WORK REQUIRED: Take the lines below beginning at the line that has "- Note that" and stopping after the line that has "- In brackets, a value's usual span", and print them exactly as they are, with no other lines.
Segment Open
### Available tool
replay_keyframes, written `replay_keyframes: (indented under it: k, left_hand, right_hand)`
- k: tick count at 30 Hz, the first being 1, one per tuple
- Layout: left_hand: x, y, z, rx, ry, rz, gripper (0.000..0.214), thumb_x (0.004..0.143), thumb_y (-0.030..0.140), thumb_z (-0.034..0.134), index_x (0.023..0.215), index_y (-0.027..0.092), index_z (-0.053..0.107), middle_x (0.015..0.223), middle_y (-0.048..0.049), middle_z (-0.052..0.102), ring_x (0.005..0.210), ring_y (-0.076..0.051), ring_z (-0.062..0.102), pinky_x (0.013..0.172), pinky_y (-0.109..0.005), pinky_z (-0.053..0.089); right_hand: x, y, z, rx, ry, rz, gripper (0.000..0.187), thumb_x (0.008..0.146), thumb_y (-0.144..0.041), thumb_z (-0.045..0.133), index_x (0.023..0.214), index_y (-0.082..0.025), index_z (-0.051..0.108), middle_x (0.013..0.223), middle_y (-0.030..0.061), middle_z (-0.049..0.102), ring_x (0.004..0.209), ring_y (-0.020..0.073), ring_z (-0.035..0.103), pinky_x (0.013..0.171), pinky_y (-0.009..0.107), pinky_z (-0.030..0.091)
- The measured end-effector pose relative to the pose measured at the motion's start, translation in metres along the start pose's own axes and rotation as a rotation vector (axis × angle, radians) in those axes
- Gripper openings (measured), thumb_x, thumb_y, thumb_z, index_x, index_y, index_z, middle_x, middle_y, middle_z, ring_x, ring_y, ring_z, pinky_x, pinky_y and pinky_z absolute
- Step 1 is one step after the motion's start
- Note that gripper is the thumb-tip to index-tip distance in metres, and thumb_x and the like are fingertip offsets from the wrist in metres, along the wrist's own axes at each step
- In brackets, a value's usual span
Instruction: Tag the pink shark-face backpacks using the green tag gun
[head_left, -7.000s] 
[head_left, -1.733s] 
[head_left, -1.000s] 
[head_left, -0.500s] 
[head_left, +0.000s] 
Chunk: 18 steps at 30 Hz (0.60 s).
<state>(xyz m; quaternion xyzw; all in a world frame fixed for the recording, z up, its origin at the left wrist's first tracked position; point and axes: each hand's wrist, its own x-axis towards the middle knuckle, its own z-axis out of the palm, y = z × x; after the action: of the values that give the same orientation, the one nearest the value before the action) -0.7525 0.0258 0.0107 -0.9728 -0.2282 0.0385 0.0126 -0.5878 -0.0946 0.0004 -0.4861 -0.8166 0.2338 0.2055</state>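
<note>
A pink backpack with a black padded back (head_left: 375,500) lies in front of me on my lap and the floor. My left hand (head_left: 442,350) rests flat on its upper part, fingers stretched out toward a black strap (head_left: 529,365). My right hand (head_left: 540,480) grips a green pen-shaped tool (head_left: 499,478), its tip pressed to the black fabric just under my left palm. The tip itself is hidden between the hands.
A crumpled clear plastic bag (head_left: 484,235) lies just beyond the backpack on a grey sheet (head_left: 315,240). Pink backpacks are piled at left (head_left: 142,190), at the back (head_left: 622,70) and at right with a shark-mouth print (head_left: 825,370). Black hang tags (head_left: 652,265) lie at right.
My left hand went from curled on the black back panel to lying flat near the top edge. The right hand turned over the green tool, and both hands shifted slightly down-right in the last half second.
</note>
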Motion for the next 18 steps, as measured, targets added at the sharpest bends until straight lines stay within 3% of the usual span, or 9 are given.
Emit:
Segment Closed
WRITTEN SOLUTION:
- Note that gripper is the thumb-tip to index-tip distance in metres, and thumb_x and the like are fingertip offsets from the wrist in metres, along the wrist's own axes at each step
- In brackets, a value's usual span

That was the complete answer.